*What is required*.
Transcribe the listing exactly, leaving out every picture.

*Recorded data*.
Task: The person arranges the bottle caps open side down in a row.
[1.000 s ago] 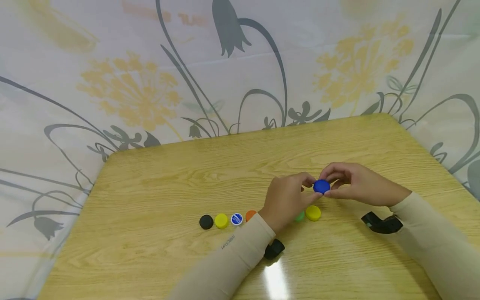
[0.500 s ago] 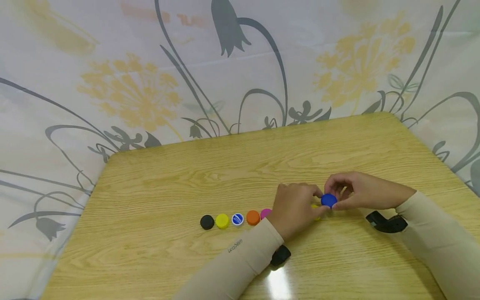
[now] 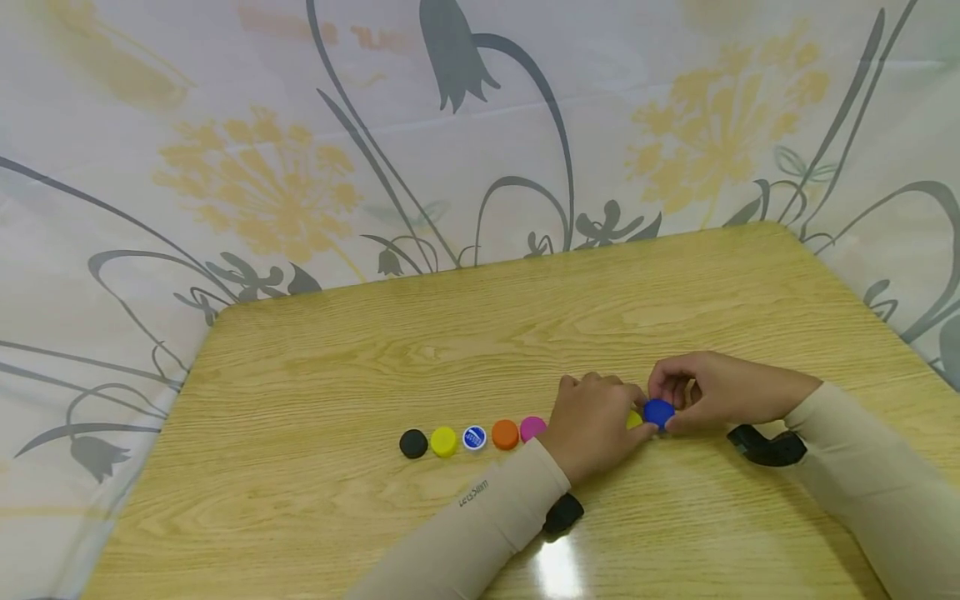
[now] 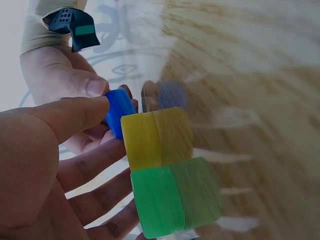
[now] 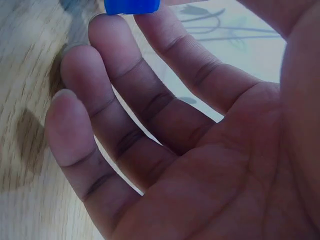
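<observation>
A blue bottle cap (image 3: 659, 414) is pinched between both hands at the right end of a row of caps. My left hand (image 3: 596, 429) has thumb and index finger on its left side, while my right hand (image 3: 731, 387) grips the right side with thumb and fingers. In the left wrist view, a yellow cap (image 4: 141, 140) stands beside the blue one, and a green cap (image 4: 157, 202) follows; the left hand's fingers lie behind both. Only the edge of the blue cap (image 5: 131, 6) shows in the right wrist view, at the fingertips.
Leftward along the row lie a pink cap (image 3: 533, 429), an orange cap (image 3: 505, 434), a white cap with blue print (image 3: 474, 437), another yellow cap (image 3: 443, 442) and a black cap (image 3: 413, 444). Behind the wooden table (image 3: 360, 358) hangs a flower-patterned cloth (image 3: 510, 150).
Both hands have brought the blue cap nearer and slightly right, down to the end of the row. In the last half second it has lowered only a little.
</observation>
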`<state>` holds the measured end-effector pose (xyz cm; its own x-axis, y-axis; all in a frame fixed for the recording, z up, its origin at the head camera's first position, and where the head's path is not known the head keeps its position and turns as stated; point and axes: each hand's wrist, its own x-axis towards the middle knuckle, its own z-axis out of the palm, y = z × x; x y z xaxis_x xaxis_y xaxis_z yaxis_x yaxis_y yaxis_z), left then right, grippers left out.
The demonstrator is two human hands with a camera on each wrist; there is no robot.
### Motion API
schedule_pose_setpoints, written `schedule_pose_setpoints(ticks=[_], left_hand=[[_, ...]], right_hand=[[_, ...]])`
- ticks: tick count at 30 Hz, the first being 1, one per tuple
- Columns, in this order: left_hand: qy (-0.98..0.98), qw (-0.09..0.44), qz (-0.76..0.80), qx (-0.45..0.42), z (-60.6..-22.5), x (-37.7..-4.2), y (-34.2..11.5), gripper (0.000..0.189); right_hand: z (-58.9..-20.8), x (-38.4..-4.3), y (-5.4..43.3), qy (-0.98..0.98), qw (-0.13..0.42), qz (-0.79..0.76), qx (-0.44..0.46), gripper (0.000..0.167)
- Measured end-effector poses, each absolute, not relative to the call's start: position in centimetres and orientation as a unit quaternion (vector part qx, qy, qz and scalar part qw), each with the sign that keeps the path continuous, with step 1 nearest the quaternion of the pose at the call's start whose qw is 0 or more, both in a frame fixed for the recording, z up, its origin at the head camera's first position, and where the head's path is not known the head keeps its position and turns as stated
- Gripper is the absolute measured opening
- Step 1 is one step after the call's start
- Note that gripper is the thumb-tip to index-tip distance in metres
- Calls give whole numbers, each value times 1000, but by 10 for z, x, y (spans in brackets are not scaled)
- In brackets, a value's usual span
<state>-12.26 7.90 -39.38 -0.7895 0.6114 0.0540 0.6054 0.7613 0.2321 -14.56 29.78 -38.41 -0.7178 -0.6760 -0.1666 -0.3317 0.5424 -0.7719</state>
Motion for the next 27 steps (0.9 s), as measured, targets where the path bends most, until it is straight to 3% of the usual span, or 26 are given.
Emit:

*Exercise output*.
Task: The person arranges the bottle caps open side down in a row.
[1.000 s ago] 
[0.500 s ago] 
[now] 
[now] 
[now] 
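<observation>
A blue bottle cap (image 3: 659, 414) is pinched between both hands at the right end of a row of caps. My left hand (image 3: 596, 429) has thumb and index finger on its left side, while my right hand (image 3: 731, 387) grips the right side with thumb and fingers. In the left wrist view, a yellow cap (image 4: 141, 140) stands beside the blue one, and a green cap (image 4: 157, 202) follows; the left hand's fingers lie behind both. Only the edge of the blue cap (image 5: 131, 6) shows in the right wrist view, at the fingertips.
Leftward along the row lie a pink cap (image 3: 533, 429), an orange cap (image 3: 505, 434), a white cap with blue print (image 3: 474, 437), another yellow cap (image 3: 443, 442) and a black cap (image 3: 413, 444). Behind the wooden table (image 3: 360, 358) hangs a flower-patterned cloth (image 3: 510, 150).
Both hands have brought the blue cap nearer and slightly right, down to the end of the row. In the last half second it has lowered only a little.
</observation>
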`<state>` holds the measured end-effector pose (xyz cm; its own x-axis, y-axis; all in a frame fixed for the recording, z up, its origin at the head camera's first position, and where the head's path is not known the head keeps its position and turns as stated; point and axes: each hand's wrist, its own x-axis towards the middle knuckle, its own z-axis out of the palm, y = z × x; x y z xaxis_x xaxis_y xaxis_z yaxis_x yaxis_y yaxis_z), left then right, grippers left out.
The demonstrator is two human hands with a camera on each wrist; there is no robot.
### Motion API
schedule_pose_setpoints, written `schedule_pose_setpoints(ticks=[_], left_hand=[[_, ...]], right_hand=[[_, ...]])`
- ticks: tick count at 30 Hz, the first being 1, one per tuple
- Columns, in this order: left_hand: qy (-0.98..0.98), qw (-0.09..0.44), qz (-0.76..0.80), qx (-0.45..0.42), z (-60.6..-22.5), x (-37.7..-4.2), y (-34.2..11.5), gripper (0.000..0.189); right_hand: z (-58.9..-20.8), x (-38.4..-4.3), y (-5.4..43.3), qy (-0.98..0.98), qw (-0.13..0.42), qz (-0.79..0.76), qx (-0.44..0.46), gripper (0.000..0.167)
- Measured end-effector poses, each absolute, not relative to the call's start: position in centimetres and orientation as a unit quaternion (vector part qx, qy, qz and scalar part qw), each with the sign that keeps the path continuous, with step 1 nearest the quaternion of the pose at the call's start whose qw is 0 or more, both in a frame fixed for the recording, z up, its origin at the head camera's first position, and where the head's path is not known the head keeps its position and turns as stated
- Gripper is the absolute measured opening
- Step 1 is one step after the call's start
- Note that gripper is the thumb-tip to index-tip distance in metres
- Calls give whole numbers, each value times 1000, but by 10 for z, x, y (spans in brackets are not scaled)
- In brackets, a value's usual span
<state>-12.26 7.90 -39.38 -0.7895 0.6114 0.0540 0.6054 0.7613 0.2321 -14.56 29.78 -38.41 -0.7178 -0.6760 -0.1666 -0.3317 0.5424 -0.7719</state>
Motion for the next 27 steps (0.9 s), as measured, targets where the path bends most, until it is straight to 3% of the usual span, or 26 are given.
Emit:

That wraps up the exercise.